Я вяло кивнул. Уже две недели как они репетировали – в Журавино графиня ежегодный рождественский бал устраивает, причём в отличие от городского, пасхального, всех туда зовёт – и соседей-помещиков, и своих же крестьян.
Правда, как язвительно пояснил дядюшка, крестьяне её не больно-то пользуются приглашением. Вот, казалось бы, добрая барыня, добрее не бывает. Крепостным своим мужикам волю дала, припасы у них за деньги покупает, за всякую работу платит – а они стараются держаться от неё подальше. И разговоры разговаривают… мол, странная она, графиня, и сколько лет уж не стареет, и мужа покойного не иначе как чародейством каким-то извела… уж он-то правильный барин был, что не по нему – сразу в рыло, зато как отойдёт, пятак на водку… а эта по-иноземному всё устраивает, блажит… школа опять же для босоты… зачем босоту учить? Коли на роду тебе написано землю пахать или милостыньку просить – так без надобности глаголы да яти…
Когда разговоры переходили некую меру, Виктория Евгеньевна поглаживала мужицкие мозги магией. Воздействие шестого уровня. «И знаешь, – усмехался дядюшка, – я на то глаза закрываю, не веду учёт мелочи. Пусть уж… я не жадный. А коли столичные когда-нибудь пронюхают – будем считать, что не для себя она то творит, а по своей дозорной службе».
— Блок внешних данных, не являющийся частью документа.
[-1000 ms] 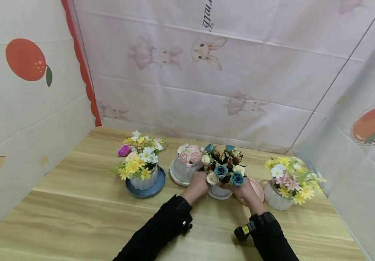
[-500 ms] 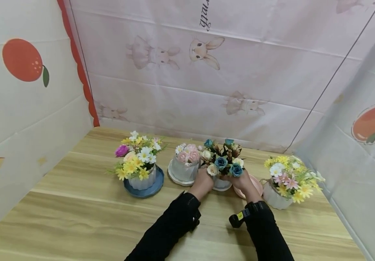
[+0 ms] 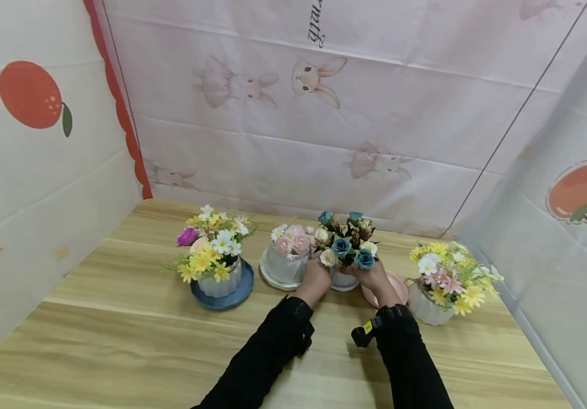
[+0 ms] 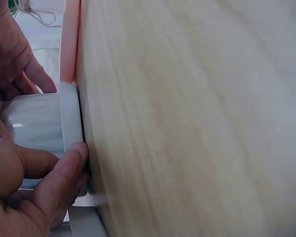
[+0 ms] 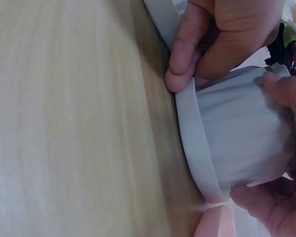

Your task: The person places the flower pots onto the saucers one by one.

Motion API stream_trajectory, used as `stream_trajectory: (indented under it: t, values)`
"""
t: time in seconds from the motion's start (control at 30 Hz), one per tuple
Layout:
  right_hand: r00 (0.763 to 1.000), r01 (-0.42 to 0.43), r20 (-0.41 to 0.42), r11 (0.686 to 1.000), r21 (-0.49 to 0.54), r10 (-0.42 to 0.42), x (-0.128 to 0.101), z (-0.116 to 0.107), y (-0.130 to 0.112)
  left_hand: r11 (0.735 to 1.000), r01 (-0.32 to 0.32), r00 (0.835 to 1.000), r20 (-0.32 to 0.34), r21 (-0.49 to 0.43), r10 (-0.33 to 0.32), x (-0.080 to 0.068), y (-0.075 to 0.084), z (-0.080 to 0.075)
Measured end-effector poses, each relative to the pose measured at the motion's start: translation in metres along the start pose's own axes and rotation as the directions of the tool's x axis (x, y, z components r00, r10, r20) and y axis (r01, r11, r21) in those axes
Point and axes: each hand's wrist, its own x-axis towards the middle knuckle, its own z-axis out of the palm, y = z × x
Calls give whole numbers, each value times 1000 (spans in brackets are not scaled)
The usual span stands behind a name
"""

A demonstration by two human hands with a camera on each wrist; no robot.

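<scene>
A white flower pot (image 5: 246,126) with blue and cream roses (image 3: 341,246) stands on a white saucer (image 5: 193,136), between both hands. My left hand (image 3: 316,279) pinches the saucer's rim, thumb and fingers curled at its edge in the right wrist view. On the pot's other side, my right hand (image 3: 377,278) grips the pot, its thumb and fingers spread around the wall. The roses hide much of the pot in the head view. Close by on the right lies a pink saucer (image 3: 401,288), partly behind the right hand.
Left of the hands is a pot of pink roses (image 3: 293,244) on a white saucer. Farther left, a pot of yellow and white flowers (image 3: 220,281) sits on a blue saucer (image 3: 246,287). A ribbed pot (image 3: 428,307) of mixed flowers stands at right. Printed cloth walls surround the table.
The rose pot and its saucer have shifted slightly back toward the rear wall, with both hands on them. The head view has turned a little to the right.
</scene>
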Motion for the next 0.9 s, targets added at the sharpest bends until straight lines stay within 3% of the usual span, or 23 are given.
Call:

Хорошая вещь – дозорная служба. Магические воздействия на людей, выполненные вроде как по служебной надобности, для пользы Дозора, не идут в твой личный счёт. И правильно! Будь оно иначе – ни мы, ни Светлые попросту работать бы не смогли, только и следили бы друг за другом. Дядюшка, правда, говорил, что так не повсюду. Есть города, где любое магическое воздействие любого Иного учитывается – будь ты партикулярная особа, будь ты на дозорной службе. Причём никто не бегает, не надзирает за чужими – просто есть у начальствующих над Дозорами, да и у местной Инквизиции такие артефакты, которые сами собой любое шевеление Сумрака замечают, любое применение магии. «Автоматы! – со вкусом произносил дядюшка. – На пятьсот вёрст могут пробивать… Но сие редкость». Магический глобус графини Яблонской был жалким подобием таких артефактов. Глобус лишь показывал Иных в пределах своего действия, но их магии учёта не вёл.